DB Flashcards
Row Store
Stores data in rows
Good for Transactional DB. OLTP
This is important if the Data will be queried (CRUD) for all rows at once at all times. Eg, Sales record.
Example AWS: ** MySQL
Column Store
Columns are stored together. Ideal for reporting or when all values for a specific attribute (size) are required.
OLAP
- This is good for Inventories and reporting.
- Data warehouse
- Analytics
You can take data from an OLTP into a Column store for reporting and analytics
eg AWS: REDSHIFT
Graph DB
Data, alongside their relationships, are stored in the DB, hence querying the data returns results really fast.
Best for systems with complex sophisticated Relationships
Justifications for DB on EC2
- Access to the DB Instance OS
- Advanced DB Option tuning … (DBROOT)
- … Vendor demands..
- DB or DB Version AWS don’t provide..
- Specific OS/DB Combination AWS don’t provide
- Architecture (AWS don’t provide replication/resilience)
- Decision makers who ‘just want it’
DB on EC2 CONS
- Admin overhead - managing EC2 and DBHost
- Backup / DR Management
- EC2 is single AZ
- Features - some of AWS DB products are amazing
- EC2 is ON or OFF - no serverless, no easy scaling
- Replication - skills, setup time, monitoring & Effectiveness
- Performance….AWS invests time into optimisation & features
Command to migrate a mysQl DB into a file
$ mysqldump -u root -p alwordpress > a41wordpress.sql
RDS
RDS is a VPC service. It is deployed into a subnet
RDSMulti-AZ Deployment
Without indication, in a Multi-AZ setup, RDS will randomly select any two subnets in two AZs for its deployment; one for its Primary, and the other, standby DB, all within its Subnet Group
RDS Instance Architecture
An RDS Instance can have more than one Database on them
Every RDS Instance (Master and Standby) has its own dedicated EBS Storage
AWS
Note that RDS for SQL Server has a limit of up to 100 databases on a single DB instance.
RDS Replication
Synchronous: Data is replicated to standby as soon as it arrives.
Read Replicas are Asynchronously replicated. This can be same AZ, Multi AZ, or Multi Region.

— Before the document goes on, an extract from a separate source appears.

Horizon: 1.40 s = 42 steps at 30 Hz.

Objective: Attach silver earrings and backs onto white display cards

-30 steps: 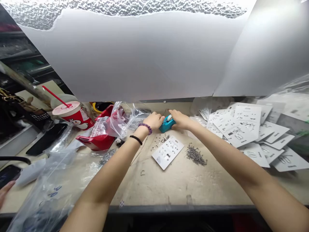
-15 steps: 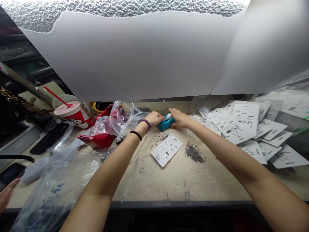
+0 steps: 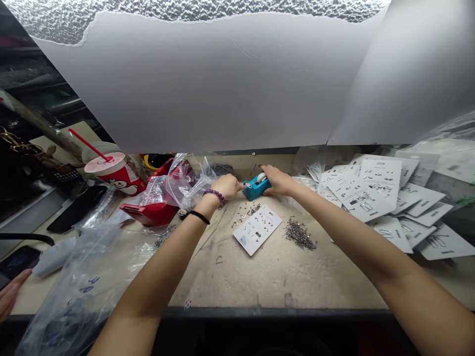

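On my feed the risk starts with the whole bench [image 3: 222, 277]: it is crowded, and a wide white paper sheet [image 3: 208, 79] hangs low over its far side, cutting off my view of what lies behind the hands. To the right, the heap of printed white cards [image 3: 365, 190] sprawls loosely, so I'd worry about a forearm sweeping it out of order. On the left, the clear plastic bag [image 3: 187, 184] crumples up beside the left hand [image 3: 227, 186], and its film could catch on anything sticky. The red plastic holder [image 3: 148, 211] sits just past that bag. Nearer the front, the single card [image 3: 257, 230] lies just below the hands, with a loose scatter of small metal fittings [image 3: 245, 213] at its upper left and a pile of tiny metal hooks [image 3: 300, 235] to its right. One slip of either wrist could, I judge, scatter those bits, and nothing fences them in.

The teal tape dispenser [image 3: 256, 187] sits between both hands, just above the card, tilted, with its white tape roll showing at the top. The right hand [image 3: 278, 180] has its fingers [image 3: 266, 173] closed over the roll, gripping it. The left fingers [image 3: 239, 185] press in at the dispenser's near end; from here I can't tell whether they pinch the body or a strip of tape.
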Each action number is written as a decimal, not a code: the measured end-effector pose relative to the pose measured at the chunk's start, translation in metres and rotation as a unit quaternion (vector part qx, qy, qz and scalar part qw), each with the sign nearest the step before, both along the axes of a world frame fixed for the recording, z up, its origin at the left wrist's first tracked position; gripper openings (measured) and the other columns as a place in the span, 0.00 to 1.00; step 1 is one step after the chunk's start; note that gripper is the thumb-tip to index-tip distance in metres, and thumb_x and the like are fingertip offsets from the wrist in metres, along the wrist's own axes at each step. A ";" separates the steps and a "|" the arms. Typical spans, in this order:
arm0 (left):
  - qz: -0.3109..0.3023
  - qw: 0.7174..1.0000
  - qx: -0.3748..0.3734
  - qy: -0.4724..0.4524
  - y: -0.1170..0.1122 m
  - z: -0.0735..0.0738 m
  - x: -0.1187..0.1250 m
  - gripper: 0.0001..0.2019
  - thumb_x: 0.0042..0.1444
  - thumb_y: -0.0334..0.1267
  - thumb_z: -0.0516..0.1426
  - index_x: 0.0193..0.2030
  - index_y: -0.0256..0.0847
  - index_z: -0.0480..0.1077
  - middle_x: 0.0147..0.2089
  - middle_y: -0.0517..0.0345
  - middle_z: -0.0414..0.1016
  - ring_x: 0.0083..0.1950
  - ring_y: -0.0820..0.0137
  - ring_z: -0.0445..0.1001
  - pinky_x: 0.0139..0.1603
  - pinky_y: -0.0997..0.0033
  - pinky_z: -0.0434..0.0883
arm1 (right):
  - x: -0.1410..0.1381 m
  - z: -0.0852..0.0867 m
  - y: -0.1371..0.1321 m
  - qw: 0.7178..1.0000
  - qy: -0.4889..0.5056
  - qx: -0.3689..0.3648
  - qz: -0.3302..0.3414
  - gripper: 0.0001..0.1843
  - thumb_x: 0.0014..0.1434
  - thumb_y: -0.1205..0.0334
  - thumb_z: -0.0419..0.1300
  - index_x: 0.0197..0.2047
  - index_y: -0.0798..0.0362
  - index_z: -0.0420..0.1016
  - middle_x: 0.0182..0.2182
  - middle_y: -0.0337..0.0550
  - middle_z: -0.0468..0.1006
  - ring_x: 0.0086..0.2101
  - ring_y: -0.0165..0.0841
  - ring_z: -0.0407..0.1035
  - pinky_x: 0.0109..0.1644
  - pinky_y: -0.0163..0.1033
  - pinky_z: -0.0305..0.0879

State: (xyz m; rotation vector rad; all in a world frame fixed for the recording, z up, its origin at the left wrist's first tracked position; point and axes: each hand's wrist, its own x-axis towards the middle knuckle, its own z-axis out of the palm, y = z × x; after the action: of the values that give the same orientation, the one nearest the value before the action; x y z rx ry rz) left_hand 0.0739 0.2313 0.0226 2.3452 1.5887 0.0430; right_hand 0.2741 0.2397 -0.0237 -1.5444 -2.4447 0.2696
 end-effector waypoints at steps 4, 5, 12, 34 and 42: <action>0.031 0.998 0.041 0.023 -0.009 -0.015 0.004 0.17 0.58 0.43 0.46 0.29 0.35 0.70 0.40 0.42 0.70 0.45 0.57 0.69 0.37 0.66 0.64 | 0.000 -0.002 0.001 1.000 -0.001 0.003 -0.002 0.46 0.42 0.60 0.65 0.62 0.52 0.47 0.56 0.55 0.58 0.54 0.49 0.55 0.44 0.46 0.64; 0.036 0.998 0.048 0.027 -0.011 -0.017 0.004 0.17 0.58 0.43 0.45 0.31 0.35 0.70 0.42 0.42 0.69 0.46 0.57 0.68 0.38 0.66 0.64 | 0.000 -0.002 0.001 1.000 0.000 0.003 -0.002 0.46 0.42 0.60 0.65 0.62 0.51 0.47 0.56 0.55 0.58 0.54 0.49 0.55 0.44 0.46 0.64; 0.046 0.995 0.083 0.037 -0.026 -0.013 0.008 0.18 0.60 0.42 0.43 0.38 0.33 0.69 0.45 0.41 0.67 0.48 0.56 0.68 0.39 0.65 0.66 | -0.001 0.001 -0.001 1.000 0.000 0.005 -0.003 0.47 0.41 0.61 0.66 0.61 0.52 0.47 0.55 0.56 0.58 0.53 0.48 0.56 0.42 0.44 0.65; 0.091 0.993 0.040 -0.057 -0.014 -0.026 0.002 0.16 0.59 0.42 0.41 0.33 0.37 0.65 0.40 0.47 0.69 0.37 0.65 0.69 0.33 0.69 0.62 | 0.002 0.001 -0.001 1.000 0.013 0.010 0.015 0.42 0.44 0.60 0.65 0.59 0.53 0.50 0.52 0.54 0.62 0.50 0.45 0.60 0.42 0.43 0.64; 0.113 0.987 0.052 -0.099 -0.030 -0.047 0.007 0.09 0.58 0.36 0.44 0.34 0.36 0.62 0.44 0.41 0.64 0.48 0.57 0.65 0.42 0.62 0.63 | -0.001 0.001 -0.005 1.000 0.012 0.008 0.009 0.41 0.44 0.61 0.64 0.59 0.54 0.50 0.53 0.55 0.61 0.51 0.45 0.59 0.41 0.43 0.65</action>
State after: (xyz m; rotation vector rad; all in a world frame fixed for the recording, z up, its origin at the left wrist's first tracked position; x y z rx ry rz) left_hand 0.0810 0.2014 -0.0248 2.1445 1.7779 0.4042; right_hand 0.2735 0.2349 -0.0232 -1.5037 -2.4378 0.2691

Read replicas are used to create resilience, HA , and to scale read workloads.
RDS Backup
In Multi Az mode, backup happens on the standby instance, hence, extremely short downtime
RDS Free Tier
Single AZ
Functions of the RDS Standby Instance
For Failover Only
And then Backups to S3
RDS Failover notable events
DB CNAME changes from the Primary DB Endpoint to the Standby Endpoint Url.
Failover to a Standby can take up to 60s-120s. This is to enable DNS Endpoint swapping
RDS Multi AZ Cluster vs Multi Az instance
- Multi AZ instance deploys a Primary DB, and a standby in another AZ.
- **No operation is allowed on the standby apart from Automatic Failover.
while
- Multi AZ Cluster deploys a Primary Master and two or more RR is different AZs.
- Multi AZ Cluster runs on faster Hardware (Graviton + NVME SSD storage).
- Read replicas can be promoted to Primary
- All RRs are read-active
- Faster Failover (35s)
RDS Consistency model
RDS data is considered Confirmed after Main and Standby/RR are committed
RDS Backup
- Manual Snapshots
- Automated Backup
both are stored on AWS Managed S3 Bucket; Bucket is not available for user Access.
RDS Snapshot
- Causes time-out on a Single AZ deployment
- Do not expire
- More frequent snapshots=Faster RTO
- After initial Snapshot, subsequent snapshots are incremental.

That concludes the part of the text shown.